■ Data extract:
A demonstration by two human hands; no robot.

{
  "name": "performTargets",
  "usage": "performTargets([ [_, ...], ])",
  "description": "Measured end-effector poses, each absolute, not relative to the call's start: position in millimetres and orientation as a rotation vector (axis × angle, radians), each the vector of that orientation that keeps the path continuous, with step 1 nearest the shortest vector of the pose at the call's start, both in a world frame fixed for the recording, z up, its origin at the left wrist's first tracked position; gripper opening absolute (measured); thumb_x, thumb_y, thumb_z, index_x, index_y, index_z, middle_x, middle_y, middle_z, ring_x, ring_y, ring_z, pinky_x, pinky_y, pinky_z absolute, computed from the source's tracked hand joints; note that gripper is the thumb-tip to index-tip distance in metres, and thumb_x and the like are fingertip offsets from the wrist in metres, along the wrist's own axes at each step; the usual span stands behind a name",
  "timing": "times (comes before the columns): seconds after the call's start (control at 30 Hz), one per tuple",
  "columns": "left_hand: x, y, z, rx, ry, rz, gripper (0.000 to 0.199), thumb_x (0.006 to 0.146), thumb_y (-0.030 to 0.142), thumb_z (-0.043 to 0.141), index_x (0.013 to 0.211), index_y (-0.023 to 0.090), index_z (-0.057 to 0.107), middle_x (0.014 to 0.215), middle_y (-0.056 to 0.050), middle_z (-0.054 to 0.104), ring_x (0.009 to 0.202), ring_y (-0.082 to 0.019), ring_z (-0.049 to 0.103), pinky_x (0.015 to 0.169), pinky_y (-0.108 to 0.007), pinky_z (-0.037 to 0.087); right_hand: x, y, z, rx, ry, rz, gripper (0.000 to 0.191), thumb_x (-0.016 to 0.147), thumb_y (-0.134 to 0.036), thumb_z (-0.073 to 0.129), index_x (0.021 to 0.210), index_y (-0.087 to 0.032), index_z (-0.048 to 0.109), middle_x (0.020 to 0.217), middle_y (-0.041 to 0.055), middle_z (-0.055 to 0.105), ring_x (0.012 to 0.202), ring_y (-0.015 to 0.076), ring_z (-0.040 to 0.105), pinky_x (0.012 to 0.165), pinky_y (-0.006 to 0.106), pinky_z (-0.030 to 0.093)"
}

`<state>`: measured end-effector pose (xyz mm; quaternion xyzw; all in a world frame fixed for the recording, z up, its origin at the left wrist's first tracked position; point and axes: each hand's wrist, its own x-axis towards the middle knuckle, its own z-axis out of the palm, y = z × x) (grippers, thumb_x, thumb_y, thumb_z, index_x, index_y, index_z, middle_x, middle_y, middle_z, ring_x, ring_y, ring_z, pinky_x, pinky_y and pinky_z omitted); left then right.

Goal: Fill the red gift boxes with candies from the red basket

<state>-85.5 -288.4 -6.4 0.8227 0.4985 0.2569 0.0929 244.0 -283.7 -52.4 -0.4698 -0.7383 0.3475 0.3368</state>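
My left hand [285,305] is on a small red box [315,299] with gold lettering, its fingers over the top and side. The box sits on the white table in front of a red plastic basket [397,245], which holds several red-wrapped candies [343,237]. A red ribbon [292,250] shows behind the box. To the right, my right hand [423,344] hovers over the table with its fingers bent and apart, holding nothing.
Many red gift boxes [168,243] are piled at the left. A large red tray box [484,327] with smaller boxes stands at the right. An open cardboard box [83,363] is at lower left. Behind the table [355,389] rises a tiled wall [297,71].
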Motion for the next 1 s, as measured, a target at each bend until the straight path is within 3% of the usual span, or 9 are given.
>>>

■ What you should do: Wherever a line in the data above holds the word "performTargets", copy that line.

■ Solution for this problem:
  "name": "performTargets",
  "usage": "performTargets([ [_, ...], ])",

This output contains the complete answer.